** Goal of the exercise **
For this exercise, repeat the records below exactly and omit every picture.

** Data excerpts **
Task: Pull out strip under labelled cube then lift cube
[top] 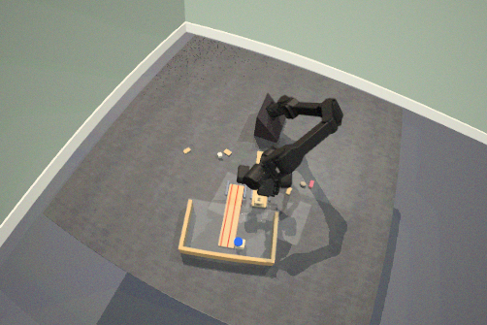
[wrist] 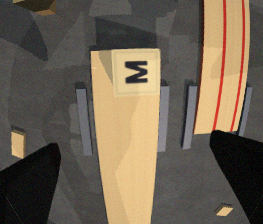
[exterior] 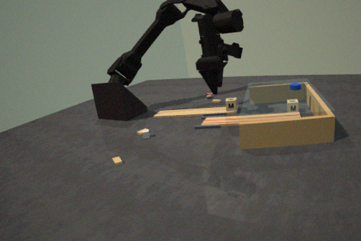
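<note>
Pale cube (top: pixel 259 200) (exterior: pixel 231 105) (wrist: pixel 136 72) with black M atop plain strip (top: pixel 260 157) (exterior: pixel 190 112) (wrist: pixel 128 145); hand (top: pixel 268 192) (exterior: pixel 214 93) (wrist: pixel 137 146) open, empty.

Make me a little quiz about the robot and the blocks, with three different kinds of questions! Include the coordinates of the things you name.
1. True or false: the gripper (top: pixel 267 191) (exterior: pixel 214 91) (wrist: pixel 137 146) is holding a cube.
2. Which letter is on the cube on the plain strip (exterior: pixel 187 112) (wrist: pixel 128 150)?
A) K
B) M
C) T
3. Fill in the blank: the other strip (top: pixel 230 221) (exterior: pixel 252 119) (wrist: pixel 233 65) has ____ stripes running along it.

Key: 1. False; 2. B; 3. red
</note>
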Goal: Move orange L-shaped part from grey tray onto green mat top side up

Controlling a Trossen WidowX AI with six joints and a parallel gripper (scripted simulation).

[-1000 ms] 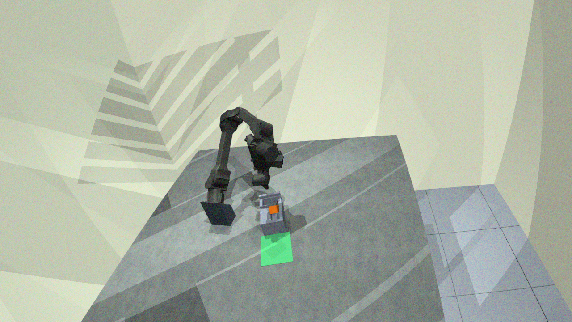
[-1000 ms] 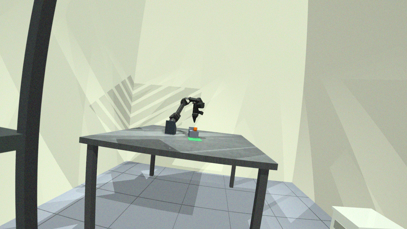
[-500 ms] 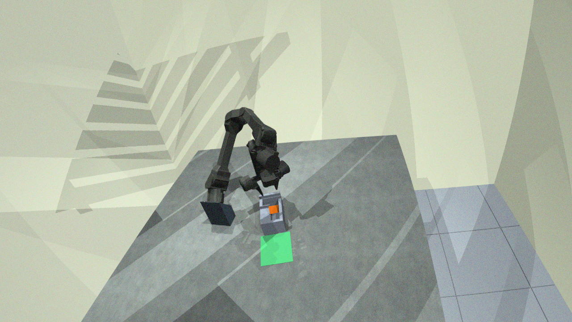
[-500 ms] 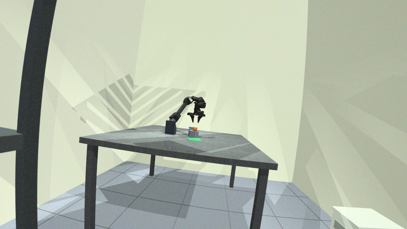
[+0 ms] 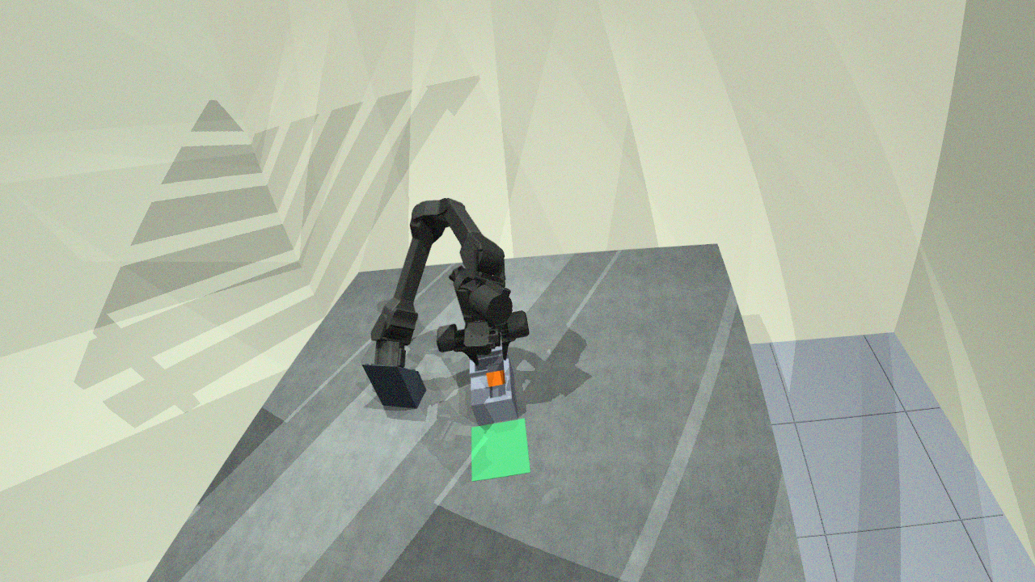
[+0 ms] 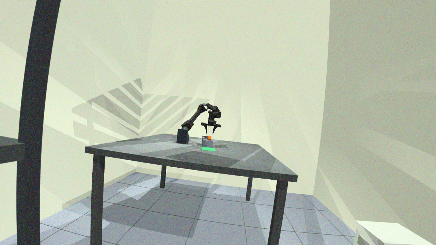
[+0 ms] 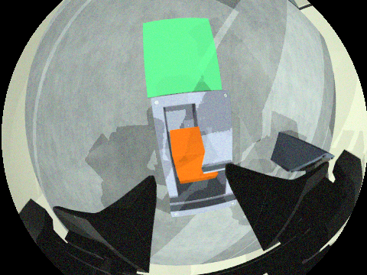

** Written solution **
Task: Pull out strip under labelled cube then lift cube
[top] 
[wrist] 
[exterior] 
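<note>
Pale cube (top: pixel 259 200) (exterior: pixel 231 105) (wrist: pixel 136 72) with black M atop plain strip (top: pixel 260 157) (exterior: pixel 190 112) (wrist: pixel 128 145); hand (top: pixel 268 192) (exterior: pixel 214 93) (wrist: pixel 137 146) open, empty.

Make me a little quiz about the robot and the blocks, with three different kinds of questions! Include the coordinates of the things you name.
1. True or false: the gripper (top: pixel 267 191) (exterior: pixel 214 91) (wrist: pixel 137 146) is holding a cube.
2. Which letter is on the cube on the plain strip (exterior: pixel 187 112) (wrist: pixel 128 150)?
A) K
B) M
C) T
3. Fill in the blank: the other strip (top: pixel 230 221) (exterior: pixel 252 119) (wrist: pixel 233 65) has ____ stripes running along it.

Key: 1. False; 2. B; 3. red
</note>
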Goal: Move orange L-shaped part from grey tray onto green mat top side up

Controlling a Trossen WidowX AI with six joints and a parallel gripper (scripted simulation).

[-1000 ms] 
[-1000 ms] 
[-500 ms] 
[-500 ms] 
[+0 ms] 
[+0 ms] 
[+0 ms] 

Nothing more is needed for this answer.